What you are asked to do – The response must consist of the lines below from the one with "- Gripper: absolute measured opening" through the one with "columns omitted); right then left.", exactly as they appear and with both ends kept.

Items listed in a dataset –
######

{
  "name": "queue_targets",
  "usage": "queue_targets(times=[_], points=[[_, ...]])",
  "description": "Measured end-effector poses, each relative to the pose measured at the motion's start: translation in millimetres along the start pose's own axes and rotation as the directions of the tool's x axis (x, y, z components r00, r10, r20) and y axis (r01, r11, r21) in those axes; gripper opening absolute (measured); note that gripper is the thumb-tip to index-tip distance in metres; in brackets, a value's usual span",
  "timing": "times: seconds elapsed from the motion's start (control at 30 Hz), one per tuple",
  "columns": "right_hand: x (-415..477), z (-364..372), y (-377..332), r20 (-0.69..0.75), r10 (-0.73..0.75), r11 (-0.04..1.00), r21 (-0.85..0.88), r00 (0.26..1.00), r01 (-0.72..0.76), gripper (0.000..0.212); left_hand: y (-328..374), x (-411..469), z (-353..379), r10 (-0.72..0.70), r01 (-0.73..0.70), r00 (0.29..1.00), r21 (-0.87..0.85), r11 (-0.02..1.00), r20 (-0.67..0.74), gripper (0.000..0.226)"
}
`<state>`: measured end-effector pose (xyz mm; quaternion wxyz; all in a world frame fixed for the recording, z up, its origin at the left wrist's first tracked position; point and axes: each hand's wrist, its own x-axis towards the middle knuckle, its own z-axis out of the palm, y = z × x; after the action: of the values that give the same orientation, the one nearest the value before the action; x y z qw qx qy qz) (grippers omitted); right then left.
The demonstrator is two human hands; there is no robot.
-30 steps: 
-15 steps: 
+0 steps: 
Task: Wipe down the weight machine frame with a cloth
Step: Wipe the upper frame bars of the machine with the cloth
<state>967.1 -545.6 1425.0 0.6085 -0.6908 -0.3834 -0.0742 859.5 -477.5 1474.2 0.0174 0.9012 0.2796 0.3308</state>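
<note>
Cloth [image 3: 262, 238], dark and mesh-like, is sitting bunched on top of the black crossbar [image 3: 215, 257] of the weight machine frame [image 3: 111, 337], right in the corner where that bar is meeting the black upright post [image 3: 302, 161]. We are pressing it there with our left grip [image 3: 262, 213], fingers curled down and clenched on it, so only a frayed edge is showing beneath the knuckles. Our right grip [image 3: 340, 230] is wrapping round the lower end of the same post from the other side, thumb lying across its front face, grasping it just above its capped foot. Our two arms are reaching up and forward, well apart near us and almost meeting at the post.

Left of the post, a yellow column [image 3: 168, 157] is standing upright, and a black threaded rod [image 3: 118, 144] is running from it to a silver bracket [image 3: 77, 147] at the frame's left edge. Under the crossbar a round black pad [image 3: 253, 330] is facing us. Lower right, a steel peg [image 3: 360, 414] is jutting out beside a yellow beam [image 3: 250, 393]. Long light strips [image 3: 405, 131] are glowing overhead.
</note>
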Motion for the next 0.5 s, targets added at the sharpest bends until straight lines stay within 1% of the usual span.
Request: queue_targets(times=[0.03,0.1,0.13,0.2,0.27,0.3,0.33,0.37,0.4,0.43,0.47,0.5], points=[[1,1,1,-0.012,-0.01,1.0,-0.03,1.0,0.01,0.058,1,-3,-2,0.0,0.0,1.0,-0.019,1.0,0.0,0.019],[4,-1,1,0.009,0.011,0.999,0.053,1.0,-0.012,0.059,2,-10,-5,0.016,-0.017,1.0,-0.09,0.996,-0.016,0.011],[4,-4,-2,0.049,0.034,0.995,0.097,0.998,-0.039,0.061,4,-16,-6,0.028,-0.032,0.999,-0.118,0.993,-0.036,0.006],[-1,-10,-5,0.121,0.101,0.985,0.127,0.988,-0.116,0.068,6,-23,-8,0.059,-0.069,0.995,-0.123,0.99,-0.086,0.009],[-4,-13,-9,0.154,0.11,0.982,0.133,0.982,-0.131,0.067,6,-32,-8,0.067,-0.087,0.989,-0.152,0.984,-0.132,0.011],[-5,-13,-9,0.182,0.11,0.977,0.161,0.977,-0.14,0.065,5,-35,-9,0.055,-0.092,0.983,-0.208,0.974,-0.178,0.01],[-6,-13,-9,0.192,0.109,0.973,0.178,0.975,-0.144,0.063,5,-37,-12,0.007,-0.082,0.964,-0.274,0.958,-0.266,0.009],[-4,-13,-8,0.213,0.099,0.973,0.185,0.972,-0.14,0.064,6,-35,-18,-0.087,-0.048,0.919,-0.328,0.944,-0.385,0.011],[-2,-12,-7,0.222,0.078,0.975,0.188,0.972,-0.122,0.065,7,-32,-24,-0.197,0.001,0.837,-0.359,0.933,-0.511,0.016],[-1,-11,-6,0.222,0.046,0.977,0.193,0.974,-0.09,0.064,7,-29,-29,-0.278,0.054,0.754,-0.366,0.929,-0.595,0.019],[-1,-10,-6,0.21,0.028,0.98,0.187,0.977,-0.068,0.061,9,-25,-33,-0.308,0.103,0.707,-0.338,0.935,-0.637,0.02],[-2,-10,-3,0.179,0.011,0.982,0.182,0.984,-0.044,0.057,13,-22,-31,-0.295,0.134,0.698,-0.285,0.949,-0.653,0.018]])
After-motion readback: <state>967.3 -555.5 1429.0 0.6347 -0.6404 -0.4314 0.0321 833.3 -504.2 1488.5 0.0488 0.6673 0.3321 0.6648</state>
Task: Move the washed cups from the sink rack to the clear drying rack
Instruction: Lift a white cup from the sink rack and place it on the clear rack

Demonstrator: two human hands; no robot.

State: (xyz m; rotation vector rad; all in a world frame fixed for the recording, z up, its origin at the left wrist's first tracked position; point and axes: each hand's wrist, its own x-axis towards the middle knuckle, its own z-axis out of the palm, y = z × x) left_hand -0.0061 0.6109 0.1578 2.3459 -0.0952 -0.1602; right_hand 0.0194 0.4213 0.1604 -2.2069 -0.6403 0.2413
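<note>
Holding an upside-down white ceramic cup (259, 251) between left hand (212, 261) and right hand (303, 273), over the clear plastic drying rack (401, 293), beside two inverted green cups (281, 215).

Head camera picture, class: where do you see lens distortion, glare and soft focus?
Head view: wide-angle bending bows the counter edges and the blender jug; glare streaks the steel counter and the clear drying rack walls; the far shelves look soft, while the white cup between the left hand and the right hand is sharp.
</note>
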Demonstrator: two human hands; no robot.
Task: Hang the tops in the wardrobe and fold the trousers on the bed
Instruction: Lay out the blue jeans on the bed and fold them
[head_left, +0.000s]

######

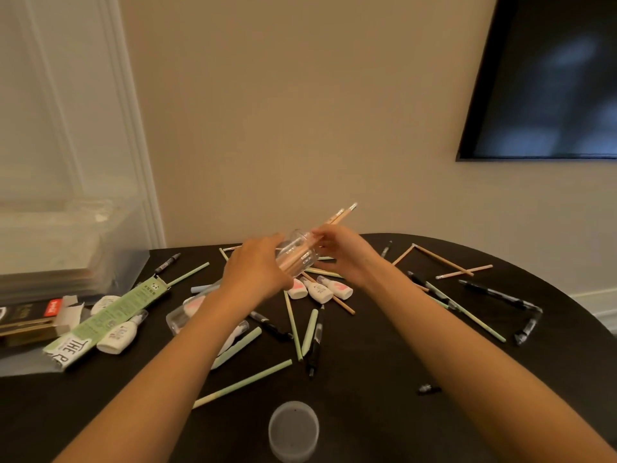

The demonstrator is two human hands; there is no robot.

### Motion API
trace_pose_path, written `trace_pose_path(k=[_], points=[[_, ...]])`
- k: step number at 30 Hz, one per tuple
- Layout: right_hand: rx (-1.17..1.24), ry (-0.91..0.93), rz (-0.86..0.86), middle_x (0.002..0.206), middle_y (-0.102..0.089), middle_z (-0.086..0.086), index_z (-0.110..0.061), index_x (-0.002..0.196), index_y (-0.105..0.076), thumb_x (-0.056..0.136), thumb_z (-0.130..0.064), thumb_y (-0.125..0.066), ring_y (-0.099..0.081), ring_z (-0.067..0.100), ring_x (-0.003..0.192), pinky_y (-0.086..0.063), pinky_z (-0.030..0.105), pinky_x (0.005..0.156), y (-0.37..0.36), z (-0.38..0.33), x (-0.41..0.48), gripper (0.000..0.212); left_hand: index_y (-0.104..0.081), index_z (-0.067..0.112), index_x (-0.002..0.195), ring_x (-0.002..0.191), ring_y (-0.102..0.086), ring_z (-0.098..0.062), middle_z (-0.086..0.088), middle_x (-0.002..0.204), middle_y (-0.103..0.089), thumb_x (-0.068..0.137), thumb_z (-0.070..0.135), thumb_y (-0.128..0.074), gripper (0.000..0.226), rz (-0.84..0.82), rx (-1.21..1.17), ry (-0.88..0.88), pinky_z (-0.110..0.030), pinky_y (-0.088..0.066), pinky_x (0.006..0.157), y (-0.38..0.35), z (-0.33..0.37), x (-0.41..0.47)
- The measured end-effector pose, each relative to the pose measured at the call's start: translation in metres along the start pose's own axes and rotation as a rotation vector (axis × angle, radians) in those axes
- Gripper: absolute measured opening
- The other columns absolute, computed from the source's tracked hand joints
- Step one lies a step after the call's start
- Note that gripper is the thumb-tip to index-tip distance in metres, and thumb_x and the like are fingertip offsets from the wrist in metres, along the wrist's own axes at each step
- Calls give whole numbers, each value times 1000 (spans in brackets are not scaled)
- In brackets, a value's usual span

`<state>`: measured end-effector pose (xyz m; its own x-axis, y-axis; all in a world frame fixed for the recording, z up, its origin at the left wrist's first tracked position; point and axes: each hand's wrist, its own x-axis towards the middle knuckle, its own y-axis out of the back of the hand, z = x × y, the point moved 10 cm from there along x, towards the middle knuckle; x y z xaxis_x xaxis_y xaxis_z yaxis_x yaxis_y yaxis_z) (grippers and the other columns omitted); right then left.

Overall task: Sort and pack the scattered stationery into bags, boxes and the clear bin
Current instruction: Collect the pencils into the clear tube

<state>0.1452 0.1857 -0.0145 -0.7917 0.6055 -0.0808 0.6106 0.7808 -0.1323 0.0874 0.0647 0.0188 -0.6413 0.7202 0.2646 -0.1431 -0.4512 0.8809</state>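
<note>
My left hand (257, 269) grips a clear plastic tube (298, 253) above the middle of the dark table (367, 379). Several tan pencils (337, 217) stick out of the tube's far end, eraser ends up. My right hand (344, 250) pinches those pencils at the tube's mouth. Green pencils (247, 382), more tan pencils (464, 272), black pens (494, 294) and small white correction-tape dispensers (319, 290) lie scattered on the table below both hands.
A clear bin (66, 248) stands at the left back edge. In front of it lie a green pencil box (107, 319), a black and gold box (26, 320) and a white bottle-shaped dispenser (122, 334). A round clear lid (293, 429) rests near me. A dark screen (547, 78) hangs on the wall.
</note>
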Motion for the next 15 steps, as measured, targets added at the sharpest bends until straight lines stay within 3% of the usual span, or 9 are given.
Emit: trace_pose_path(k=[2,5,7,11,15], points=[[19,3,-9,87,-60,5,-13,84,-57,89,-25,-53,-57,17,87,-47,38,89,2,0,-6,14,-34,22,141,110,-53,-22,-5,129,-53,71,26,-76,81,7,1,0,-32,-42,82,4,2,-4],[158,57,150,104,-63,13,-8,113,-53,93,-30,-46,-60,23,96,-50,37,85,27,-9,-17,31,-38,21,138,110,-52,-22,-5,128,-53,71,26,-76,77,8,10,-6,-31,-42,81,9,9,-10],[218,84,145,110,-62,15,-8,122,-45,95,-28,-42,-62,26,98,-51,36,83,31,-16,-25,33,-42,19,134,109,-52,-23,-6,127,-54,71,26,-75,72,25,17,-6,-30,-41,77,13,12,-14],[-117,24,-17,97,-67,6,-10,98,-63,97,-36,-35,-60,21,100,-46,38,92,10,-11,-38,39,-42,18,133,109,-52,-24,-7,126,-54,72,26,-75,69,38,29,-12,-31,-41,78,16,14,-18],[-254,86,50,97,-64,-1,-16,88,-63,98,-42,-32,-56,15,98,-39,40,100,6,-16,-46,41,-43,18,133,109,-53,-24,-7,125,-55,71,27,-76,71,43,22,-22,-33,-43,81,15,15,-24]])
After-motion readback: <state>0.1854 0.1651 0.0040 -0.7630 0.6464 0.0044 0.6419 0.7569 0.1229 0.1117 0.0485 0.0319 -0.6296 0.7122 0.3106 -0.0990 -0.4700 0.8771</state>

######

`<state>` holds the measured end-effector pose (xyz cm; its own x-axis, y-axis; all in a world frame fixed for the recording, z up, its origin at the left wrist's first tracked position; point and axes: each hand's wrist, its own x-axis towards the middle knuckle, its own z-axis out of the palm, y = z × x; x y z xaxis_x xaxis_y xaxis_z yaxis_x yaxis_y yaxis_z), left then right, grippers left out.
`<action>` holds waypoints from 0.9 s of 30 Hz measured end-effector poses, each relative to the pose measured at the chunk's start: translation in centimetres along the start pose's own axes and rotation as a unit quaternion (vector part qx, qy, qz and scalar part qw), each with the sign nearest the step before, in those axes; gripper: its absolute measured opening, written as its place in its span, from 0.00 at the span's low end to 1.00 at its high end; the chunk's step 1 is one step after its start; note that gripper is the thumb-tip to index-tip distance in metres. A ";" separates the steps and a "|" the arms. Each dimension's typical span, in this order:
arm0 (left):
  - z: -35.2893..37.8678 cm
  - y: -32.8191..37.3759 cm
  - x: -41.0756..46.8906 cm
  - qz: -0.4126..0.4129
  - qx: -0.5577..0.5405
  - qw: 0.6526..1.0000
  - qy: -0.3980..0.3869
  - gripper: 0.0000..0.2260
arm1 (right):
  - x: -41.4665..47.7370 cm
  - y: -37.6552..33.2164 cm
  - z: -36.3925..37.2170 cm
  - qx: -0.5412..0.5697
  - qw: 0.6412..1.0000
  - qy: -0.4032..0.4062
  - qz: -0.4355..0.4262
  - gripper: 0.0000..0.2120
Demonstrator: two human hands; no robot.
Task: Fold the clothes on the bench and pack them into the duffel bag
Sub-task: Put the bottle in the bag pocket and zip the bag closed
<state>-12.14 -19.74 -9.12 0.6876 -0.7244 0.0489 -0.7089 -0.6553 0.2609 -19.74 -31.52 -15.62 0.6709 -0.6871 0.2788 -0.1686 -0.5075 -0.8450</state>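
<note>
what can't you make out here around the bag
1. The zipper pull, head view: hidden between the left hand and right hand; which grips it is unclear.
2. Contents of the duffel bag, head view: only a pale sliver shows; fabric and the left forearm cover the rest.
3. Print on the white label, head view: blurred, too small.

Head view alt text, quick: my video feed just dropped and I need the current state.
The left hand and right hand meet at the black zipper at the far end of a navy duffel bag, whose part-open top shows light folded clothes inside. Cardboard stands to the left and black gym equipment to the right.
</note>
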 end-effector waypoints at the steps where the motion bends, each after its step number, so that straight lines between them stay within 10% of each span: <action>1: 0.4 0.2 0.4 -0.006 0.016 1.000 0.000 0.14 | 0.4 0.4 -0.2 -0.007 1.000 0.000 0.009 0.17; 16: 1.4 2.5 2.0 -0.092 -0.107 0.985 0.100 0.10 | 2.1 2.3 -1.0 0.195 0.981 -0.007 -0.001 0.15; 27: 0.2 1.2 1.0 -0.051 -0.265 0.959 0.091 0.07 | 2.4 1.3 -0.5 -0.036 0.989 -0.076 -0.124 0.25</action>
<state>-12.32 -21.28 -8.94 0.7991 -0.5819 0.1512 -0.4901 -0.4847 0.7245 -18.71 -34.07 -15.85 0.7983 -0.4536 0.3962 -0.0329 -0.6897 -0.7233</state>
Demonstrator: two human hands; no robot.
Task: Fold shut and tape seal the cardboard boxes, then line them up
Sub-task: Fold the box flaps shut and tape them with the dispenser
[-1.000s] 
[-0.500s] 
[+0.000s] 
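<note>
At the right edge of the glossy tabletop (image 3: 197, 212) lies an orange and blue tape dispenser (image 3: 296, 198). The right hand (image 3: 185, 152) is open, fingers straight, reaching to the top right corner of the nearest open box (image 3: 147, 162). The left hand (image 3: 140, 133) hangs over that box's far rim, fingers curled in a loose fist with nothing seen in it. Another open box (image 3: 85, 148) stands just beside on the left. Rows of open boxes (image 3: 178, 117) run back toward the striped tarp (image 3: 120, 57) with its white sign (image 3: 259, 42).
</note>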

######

Result –
- Gripper: absolute measured opening
- The other columns absolute, computed from the source's tracked hand joints
- Step one lies a step after the call's start
- Note that gripper is the thumb-tip to index-tip distance in metres, and thumb_x and the like are fingertip offsets from the wrist in metres, along the wrist's own axes at each step
- Calls give whole numbers, each value times 1000 (spans in brackets are not scaled)
- In brackets, a value's usual span

`<state>`: measured end-effector pose (xyz m; its own x-axis, y-axis; all in a world frame fixed for the recording, z up, its origin at the left wrist's first tracked position; point and axes: each hand's wrist, its own x-axis towards the middle knuckle, its own y-axis out of the back of the hand, z = x × y, the point moved 10 cm from there along x, towards the middle knuckle; x y z xaxis_x xaxis_y xaxis_z yaxis_x yaxis_y yaxis_z) (grippers and the other columns omitted); right then left.

The required response has been given in full.